En cette période de troubles, je tiens à exprimer, au nom du groupe de La France insoumise, notre pleine solidarité avec l'ensemble des citoyens de Nouvelle-Calédonie. Le Gouvernement doit se montrer exemplaire et retirer d'urgence son projet de loi constitutionnelle, pour favoriser le retour au calme le plus rapide et laisser le temps à la négociation. Nous appelons à un accord global entre les parties et un État impartial, quelle qu'en soit la forme. Le processus d'émancipation de la Nouvelle Calédonie est irréversible. Pour des raisons historiques et géographiques, tous les territoires d'outre-mer ont des particularités qu'il nous faut prendre en compte dans la rédaction et l'application des lois. Or, actuellement, ces collectivités sont reléguées, oubliées dans la constitution des lois, ce qui est inacceptable.
Je tiens à saluer la volonté du rapporteur, Davy Rimane, de pointer les limites des compétences des commissions permanentes de l'Assemblée nationale. Trop souvent, ce sont les mêmes qui sont sollicitées sur le fond ; trop souvent, le travail est concentré dans les mains de quelques députés ; trop souvent, l'économie l'emporte sur la protection du vivant et les droits des populations. Mais la création d'une commission permanente aux outre-mer et aux collectivités ne nous semble pas être la bonne solution. Elle risquerait de centraliser tous les députés ultramarins, ce qui priverait les commissions thématiques de leur expertise. Comment alors aborder les problèmes sociaux, environnementaux ou culturels dans ces territoires, la déforestation en Guyane, la pollution au chlordécone dans les Antilles, le taux de chômage à Mayotte, le manque d'enseignants devant chaque classe ?
L'exposé des motifs du texte se concentre sur le besoin d'adaptation locale, en faisant les louanges de la différenciation territoriale défendue par l'exécutif actuel. Notre groupe y est fermement opposé. Si l'on peut reconnaître des spécificités locales, la législation française doit être garante de l'égalité de tous les citoyens devant la loi, peu importe où ils se trouvent sur le territoire, c'est-à-dire assurer à tous un égal accès aux services publics. C'est dans ce sens qu'il faut comprendre l'unité et l'indivisibilité de la République, garanties par la Constitution.

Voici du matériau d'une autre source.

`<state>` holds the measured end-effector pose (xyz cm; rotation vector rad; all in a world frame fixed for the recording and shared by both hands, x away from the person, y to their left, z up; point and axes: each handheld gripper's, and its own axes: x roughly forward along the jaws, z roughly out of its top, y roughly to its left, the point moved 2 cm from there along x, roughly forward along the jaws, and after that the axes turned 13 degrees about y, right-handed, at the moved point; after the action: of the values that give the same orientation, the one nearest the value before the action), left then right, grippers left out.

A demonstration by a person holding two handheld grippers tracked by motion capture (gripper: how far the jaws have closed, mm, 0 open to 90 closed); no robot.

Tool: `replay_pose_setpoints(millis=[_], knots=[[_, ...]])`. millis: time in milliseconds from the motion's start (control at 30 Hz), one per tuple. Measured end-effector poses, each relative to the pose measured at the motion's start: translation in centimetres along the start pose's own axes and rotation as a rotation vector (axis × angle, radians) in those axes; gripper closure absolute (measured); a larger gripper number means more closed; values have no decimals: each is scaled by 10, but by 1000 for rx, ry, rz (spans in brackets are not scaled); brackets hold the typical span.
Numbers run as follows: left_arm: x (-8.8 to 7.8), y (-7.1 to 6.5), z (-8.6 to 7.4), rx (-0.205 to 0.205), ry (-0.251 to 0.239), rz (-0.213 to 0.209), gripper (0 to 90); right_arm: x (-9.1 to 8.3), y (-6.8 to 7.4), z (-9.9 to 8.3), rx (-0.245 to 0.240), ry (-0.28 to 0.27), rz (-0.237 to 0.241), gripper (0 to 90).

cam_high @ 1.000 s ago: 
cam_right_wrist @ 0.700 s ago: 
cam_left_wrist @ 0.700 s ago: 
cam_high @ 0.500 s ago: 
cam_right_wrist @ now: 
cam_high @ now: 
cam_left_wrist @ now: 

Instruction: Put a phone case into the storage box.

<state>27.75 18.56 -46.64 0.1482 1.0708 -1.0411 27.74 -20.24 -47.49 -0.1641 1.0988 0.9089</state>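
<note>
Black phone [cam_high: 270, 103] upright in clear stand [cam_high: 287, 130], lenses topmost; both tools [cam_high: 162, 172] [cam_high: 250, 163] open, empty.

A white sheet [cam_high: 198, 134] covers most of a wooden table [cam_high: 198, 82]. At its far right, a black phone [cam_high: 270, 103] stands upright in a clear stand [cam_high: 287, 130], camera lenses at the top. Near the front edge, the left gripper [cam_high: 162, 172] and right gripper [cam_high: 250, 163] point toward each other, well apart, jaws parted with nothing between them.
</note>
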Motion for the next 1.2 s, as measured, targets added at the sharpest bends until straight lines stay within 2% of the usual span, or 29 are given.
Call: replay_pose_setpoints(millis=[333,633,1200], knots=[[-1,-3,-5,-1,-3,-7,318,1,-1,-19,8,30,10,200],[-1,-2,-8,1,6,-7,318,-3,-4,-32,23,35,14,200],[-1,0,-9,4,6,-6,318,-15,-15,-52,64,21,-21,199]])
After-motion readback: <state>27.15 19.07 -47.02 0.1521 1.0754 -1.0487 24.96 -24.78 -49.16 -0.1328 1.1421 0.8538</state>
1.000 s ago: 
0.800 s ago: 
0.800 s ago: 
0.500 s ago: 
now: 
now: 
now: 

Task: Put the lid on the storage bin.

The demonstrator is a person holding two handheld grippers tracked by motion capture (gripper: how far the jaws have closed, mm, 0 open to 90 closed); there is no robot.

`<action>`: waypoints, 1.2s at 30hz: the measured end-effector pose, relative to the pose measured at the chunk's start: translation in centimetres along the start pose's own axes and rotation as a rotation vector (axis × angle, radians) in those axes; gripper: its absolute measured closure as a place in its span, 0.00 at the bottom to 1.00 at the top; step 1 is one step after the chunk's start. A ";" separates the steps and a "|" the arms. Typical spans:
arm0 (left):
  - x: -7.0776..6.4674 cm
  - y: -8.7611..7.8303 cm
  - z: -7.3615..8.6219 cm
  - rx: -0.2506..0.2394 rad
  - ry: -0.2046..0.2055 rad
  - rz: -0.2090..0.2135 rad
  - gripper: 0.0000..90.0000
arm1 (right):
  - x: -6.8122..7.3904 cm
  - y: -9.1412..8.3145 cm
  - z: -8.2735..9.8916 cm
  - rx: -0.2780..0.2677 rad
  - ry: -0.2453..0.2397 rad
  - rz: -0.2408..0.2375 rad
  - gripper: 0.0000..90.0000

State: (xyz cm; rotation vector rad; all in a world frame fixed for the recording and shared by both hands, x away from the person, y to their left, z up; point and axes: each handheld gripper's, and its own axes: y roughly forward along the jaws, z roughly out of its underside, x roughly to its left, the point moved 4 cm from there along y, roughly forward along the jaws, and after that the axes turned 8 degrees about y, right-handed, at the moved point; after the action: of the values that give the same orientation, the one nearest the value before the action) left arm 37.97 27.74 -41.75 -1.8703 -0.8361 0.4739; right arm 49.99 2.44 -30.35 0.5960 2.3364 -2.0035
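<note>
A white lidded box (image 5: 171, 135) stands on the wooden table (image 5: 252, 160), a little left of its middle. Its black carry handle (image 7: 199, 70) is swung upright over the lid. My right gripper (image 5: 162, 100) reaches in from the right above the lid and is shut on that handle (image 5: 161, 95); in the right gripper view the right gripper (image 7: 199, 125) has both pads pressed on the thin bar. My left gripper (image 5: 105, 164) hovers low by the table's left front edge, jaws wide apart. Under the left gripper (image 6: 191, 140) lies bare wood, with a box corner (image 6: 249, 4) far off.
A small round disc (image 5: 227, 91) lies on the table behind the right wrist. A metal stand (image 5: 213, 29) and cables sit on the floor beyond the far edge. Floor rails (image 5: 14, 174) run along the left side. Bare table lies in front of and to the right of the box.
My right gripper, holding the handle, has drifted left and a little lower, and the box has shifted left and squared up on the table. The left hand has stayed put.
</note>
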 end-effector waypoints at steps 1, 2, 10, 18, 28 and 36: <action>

À l'inverse, la différenciation ouvre la voie à une rupture d'égalité entre les citoyens et à une mise en concurrence des collectivités entre elles. C'est aussi le libre cours laissé au désengagement de l'État de ses missions régaliennes, notamment en matière de desserte en services publics. Finalement, la différenciation ne fait que renforcer l'incohérence de l'organisation territoriale, déjà illisible pour bon nombre de nos concitoyens. La priorité, pour une meilleure décentralisation, devrait être de permettre à toutes les collectivités d'exercer correctement leurs compétences. Face à la différenciation, nous appelons plutôt à la déconcentration de l'État, pour renforcer une politique au plus proche des enjeux des territoires, plus adaptée à leurs spécificités. Pour toutes ces raisons, notre groupe ne soutiendra pas cette proposition de loi en l'état.
J'appelle votre attention sur le fait qu'il n'est nulle part fait référence aux deux délégations qui existent, l'une relative aux outre-mer, l'autre aux collectivités territoriales, dont je suis membre. Leur fonctionnement est pourtant très contestable : aucun examen sur le fond, très peu d'examens pour avis et des groupes de travail sans pouvoirs. Comme pour la mission confiée à Éric Woerth, les décisions viennent toujours de l'exécutif. Le fonctionnement de ces délégations aurait besoin d'un renouveau. C'est pourquoi notre groupe soutient la création d'un groupe de travail sur l'organisation et le rôle des délégations aux outre-mer et aux collectivités territoriales.